DIRECTIONS: With images removed, return the whole listing exactly as written.

--

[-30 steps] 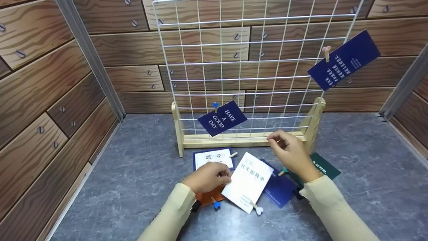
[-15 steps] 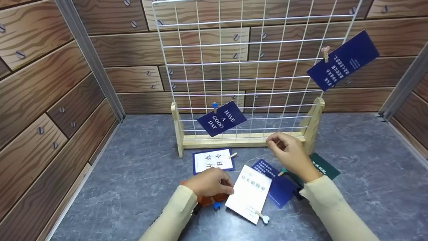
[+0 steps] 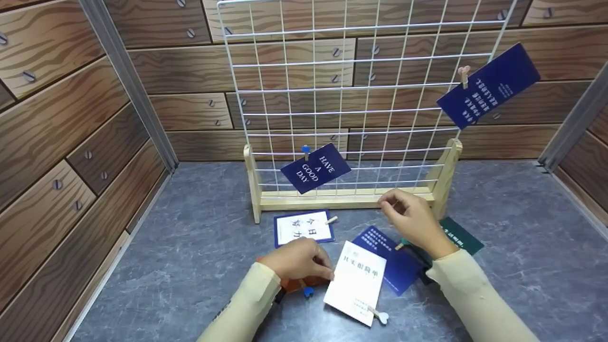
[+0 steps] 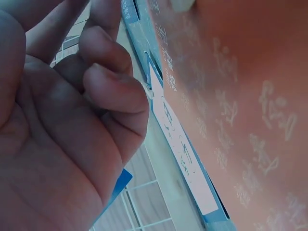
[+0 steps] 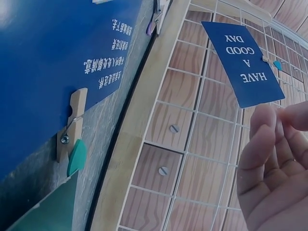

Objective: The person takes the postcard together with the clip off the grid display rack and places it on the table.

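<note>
In the head view, my left hand (image 3: 298, 260) is low at the left edge of a white printed card (image 3: 354, 285), thumb close to that edge; no grip on it shows. The card overlaps a dark blue card (image 3: 396, 275); a white heart clothespin (image 3: 381, 316) is on its lower corner. Under my left hand lies an orange card (image 3: 313, 285) with a blue heart clothespin (image 3: 308, 290). My right hand (image 3: 411, 216) hovers near the rack base, fingers loosely bent, thumb and fingertips meeting around nothing visible. The left wrist view shows my left fingers (image 4: 115, 91) loosely curled beside the orange card (image 4: 240, 120).
A white wire grid rack (image 3: 361, 99) stands behind on a wooden base (image 3: 332, 203). Clipped to it are a HAVE A GOOD DAY card (image 3: 316, 168) and a larger blue card (image 3: 491, 83). A blue-bordered white card (image 3: 304, 225) and a dark green card (image 3: 463, 235) lie in front.
The white card has come down from my left hand toward me and slightly right, away from my thumb. My left hand has lowered slightly; my right hand stays nearly still.
</note>
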A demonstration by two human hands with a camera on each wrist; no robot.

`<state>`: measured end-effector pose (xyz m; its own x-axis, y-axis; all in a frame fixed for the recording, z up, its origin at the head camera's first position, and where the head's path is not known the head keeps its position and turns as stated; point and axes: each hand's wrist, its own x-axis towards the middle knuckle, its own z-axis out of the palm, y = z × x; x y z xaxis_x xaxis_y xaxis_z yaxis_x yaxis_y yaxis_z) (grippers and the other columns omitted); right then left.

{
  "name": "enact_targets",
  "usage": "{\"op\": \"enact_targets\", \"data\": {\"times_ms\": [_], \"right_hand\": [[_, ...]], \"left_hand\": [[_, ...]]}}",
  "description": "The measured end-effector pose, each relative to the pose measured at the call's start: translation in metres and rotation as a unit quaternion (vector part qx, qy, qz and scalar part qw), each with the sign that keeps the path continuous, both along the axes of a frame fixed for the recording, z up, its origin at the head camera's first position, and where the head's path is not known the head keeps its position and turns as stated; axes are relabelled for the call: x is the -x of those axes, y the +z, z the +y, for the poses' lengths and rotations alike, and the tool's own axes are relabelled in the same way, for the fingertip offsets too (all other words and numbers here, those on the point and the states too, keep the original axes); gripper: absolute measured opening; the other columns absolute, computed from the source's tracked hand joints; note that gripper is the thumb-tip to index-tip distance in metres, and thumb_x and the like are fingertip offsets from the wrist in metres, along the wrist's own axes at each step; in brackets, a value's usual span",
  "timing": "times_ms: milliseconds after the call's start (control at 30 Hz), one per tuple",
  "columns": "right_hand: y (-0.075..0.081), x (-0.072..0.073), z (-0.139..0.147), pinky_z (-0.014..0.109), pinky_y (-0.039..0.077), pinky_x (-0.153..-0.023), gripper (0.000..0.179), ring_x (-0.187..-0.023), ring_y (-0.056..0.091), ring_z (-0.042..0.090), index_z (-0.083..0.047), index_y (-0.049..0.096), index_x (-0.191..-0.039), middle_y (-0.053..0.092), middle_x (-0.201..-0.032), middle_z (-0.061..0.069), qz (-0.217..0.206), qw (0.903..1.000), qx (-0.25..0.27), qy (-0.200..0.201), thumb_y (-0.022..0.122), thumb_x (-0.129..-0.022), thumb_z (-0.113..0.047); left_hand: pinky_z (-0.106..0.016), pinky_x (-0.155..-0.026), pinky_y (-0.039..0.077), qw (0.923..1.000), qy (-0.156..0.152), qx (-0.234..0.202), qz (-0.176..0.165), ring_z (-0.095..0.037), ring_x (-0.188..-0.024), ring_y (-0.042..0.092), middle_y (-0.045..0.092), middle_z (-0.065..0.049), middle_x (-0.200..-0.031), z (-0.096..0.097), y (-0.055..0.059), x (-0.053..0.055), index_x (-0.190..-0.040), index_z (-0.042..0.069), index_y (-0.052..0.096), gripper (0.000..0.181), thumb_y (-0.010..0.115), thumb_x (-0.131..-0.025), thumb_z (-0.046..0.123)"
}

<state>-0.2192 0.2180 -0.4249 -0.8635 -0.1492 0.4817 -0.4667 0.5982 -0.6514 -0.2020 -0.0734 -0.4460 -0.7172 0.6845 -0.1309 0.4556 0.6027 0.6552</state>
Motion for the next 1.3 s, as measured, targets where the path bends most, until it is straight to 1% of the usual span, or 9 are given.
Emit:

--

RESPONSE TO THIS TASK:
[-30 steps] 
[-15 steps] 
[+0 steps] 
[+0 steps] 
[+0 steps] 

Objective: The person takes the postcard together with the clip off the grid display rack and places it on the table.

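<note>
In the head view, my left hand (image 3: 298, 260) is low at the left edge of a white printed card (image 3: 354, 285), thumb close to that edge; no grip on it shows. The card overlaps a dark blue card (image 3: 396, 275); a white heart clothespin (image 3: 381, 316) is on its lower corner. Under my left hand lies an orange card (image 3: 313, 285) with a blue heart clothespin (image 3: 308, 290). My right hand (image 3: 411, 216) hovers near the rack base, fingers loosely bent, thumb and fingertips meeting around nothing visible. The left wrist view shows my left fingers (image 4: 115, 91) loosely curled beside the orange card (image 4: 240, 120).
A white wire grid rack (image 3: 361, 99) stands behind on a wooden base (image 3: 332, 203). Clipped to it are a HAVE A GOOD DAY card (image 3: 316, 168) and a larger blue card (image 3: 491, 83). A blue-bordered white card (image 3: 304, 225) and a dark green card (image 3: 463, 235) lie in front.
The white card has come down from my left hand toward me and slightly right, away from my thumb. My left hand has lowered slightly; my right hand stays nearly still.
</note>
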A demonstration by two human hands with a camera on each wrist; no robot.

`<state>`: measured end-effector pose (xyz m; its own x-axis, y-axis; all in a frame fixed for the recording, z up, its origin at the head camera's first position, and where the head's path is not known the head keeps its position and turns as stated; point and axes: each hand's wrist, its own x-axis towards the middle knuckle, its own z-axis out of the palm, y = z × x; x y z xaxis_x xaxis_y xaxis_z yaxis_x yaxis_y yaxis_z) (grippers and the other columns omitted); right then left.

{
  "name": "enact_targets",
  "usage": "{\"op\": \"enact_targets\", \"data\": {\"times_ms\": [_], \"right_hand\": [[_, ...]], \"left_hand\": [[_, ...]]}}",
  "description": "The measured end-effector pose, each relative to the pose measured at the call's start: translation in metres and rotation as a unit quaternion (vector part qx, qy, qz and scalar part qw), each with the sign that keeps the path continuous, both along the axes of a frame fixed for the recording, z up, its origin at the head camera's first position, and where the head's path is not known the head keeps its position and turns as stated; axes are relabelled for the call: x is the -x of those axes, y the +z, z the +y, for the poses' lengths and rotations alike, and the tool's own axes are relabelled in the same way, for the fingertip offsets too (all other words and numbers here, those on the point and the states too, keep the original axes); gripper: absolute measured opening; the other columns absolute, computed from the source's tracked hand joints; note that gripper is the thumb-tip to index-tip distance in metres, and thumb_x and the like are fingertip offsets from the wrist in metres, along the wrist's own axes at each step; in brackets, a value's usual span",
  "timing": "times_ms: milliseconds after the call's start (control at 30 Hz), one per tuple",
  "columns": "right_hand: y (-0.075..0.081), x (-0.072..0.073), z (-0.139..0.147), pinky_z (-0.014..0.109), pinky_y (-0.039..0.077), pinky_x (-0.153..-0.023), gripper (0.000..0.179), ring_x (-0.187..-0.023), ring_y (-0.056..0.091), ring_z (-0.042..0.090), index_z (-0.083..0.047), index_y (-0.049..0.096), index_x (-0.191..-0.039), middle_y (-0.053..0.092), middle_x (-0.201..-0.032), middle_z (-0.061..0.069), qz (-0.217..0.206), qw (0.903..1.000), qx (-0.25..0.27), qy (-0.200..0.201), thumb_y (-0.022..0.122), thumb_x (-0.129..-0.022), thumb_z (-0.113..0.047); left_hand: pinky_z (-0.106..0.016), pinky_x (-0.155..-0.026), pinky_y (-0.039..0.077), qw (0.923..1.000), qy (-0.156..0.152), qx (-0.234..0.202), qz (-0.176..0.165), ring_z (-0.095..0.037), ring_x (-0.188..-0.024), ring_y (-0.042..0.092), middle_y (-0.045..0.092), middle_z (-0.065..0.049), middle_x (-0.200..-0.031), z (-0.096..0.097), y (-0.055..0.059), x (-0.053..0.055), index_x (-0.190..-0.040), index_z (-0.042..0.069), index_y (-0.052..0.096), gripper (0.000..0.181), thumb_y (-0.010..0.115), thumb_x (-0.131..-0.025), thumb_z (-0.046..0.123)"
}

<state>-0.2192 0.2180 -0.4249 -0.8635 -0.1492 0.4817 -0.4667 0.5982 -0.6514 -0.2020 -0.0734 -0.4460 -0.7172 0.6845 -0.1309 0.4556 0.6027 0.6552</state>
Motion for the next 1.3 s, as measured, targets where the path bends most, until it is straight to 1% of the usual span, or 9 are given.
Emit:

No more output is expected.